An’ the pony — he goes by the name a Al, and he’s pretty bad-tempered, too, I mostly leave him alone unless I got a carrot.

An’ we got some yard chickens that I named, but they ain’t too long for this world, what with Matildie and the coyotes, so I try not to get too fond a them.

And last, but not least, is this scruffy ole dog what hangs around lookin’ for a handout.  I’m hopin’ Matildie’ll let me keep him here, cause I’m here more than I am at my pa’s.  Sometimes I think I oughta just move in.

These girls, and these animals, they’re like my family.  It’s real lonesome at home, with Pa workin’ most a the time.  An’ I think the girls are like family to each other, too, even tho’ they squabble and don’t get along too good sometimes.  And I think each of ’em, in their own way, care about me, too.

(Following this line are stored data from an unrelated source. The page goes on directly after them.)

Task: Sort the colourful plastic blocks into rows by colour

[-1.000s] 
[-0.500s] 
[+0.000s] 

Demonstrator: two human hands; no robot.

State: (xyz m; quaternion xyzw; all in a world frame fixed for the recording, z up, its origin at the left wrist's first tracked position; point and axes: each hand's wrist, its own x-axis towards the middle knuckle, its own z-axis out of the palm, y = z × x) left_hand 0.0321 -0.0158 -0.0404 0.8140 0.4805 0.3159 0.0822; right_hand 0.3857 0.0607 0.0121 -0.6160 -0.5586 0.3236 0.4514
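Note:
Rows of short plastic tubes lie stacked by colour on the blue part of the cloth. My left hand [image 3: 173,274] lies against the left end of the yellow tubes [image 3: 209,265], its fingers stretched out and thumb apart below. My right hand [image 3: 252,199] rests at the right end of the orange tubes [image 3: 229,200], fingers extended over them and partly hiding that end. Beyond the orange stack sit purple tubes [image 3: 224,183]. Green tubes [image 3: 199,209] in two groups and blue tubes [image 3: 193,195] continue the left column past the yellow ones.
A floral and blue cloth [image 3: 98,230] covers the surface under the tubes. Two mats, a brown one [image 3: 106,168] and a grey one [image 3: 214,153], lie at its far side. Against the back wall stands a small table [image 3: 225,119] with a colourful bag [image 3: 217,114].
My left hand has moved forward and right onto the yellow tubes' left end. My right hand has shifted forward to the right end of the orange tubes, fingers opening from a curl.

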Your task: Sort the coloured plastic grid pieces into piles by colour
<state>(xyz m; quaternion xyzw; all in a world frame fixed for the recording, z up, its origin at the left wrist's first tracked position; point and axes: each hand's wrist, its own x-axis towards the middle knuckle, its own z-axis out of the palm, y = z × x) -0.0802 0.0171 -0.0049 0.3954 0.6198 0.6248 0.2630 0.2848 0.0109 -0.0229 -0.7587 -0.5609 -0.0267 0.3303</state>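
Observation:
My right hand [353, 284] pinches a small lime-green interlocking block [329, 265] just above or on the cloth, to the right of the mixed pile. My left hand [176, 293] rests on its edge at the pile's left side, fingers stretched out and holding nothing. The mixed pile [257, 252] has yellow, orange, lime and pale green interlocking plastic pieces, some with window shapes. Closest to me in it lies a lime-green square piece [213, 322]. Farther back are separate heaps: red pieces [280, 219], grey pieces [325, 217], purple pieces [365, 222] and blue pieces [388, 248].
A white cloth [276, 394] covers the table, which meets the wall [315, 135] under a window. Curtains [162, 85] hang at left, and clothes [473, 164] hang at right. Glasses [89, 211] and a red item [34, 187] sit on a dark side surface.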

I wonder.  D’ ya have a pretty good feel a things from My Story?  I could tell ya some more things, but mebbe I better let Miz Suze read this whole thing first, so I know if I’m all wet or not.  I’d like to tell ya somethin’ about her, but it feels real strange, kinda not-respectful-like.  An’ she’s kinda close to her chest, don’t let a lot slip about ‘erself.  I think her and AutumnGlory and Matilde prob’ly talk.  Somethin’ AutumnGlory let slip one time made me think Miz Suze mighta had a baby that died.  If that’s true, that’s real sad.

I think I’ll stop again.  I ’bout plumb run outa things to say.  Or leastwise, things to say that seem right somehow.

 

 

The Yella Schoolhouse, #9: AngelinaMay’s Story

— to see work as love made visible, as mystical, as meaningful, as a copartnership with God, as a ministry, and as service to others . . .  (unknown)

 

AngelinaMay

AngelinaMay is what Matildie calls a good-time girl, but I’m here to say that’s not all she is.  Mebbe not even most of what she is.  She sure has a good time, and she invites other folks to have a good time, too, no matter what they’re a’doin’.  I go out in the kitchen sometimes and see her and Matildie dancin’ around whilst they’re a’peelin’ taters.  And she’s real sweet to everbody, and always nice to me.  I used to think she was was kinda-shallow-like, but oncet I got to know her, I learned some more stuff about her, and I don’t think that way no more.

Ain’t that always the way it is?  Yer first impression a folks is a lot different from what they might really be like inside.  AngelinaMay taught me that.  One time I was tellin’ AutumnGlory how I thought AngelinaMay might enjoy her work more’n the other girls, and AutumnGlory, she smiled and said, she not only enjoys it, honey, she thinks of it as a service she does a body.  Ya see, her grandmaw was a slave who got freed after the Big War, and she brought AngelinaMay up always tellin’ her that each moment, each breath was precious, and whatever kindness you can do folks is a’gonna be another star in your crown.  So ya see, AngelinaMay sees this work as somethin’ she can do fer God.

I wish some a the folks in town could see life that way, ‘stead of always judgin’ and mostly condemnin’.  But that don’t seem to bother AngelinaMay none, she just laughs that giggly laugh a hers, and later on I’ll hear her singin’ Swing low, sweet chariot, comin’ for to carry me home, Swing low, sweet chariot, comin’ for to carry me home.  Well, I looked over Jordan, and what did I see, comin’ for to carry me home?  A band of angels comin’ after me, comin’ for to carry me home.  She said that song was a’written by the colored slave of a Choctaw Indian. How ’bout that, ain’t that somethin’.  Her grandmaw knew him, said his name was Uncle Wallace.

So I think, nope, I know, that AngelinaMay is more than meets the eye.  Ain’t we lucky to have her here.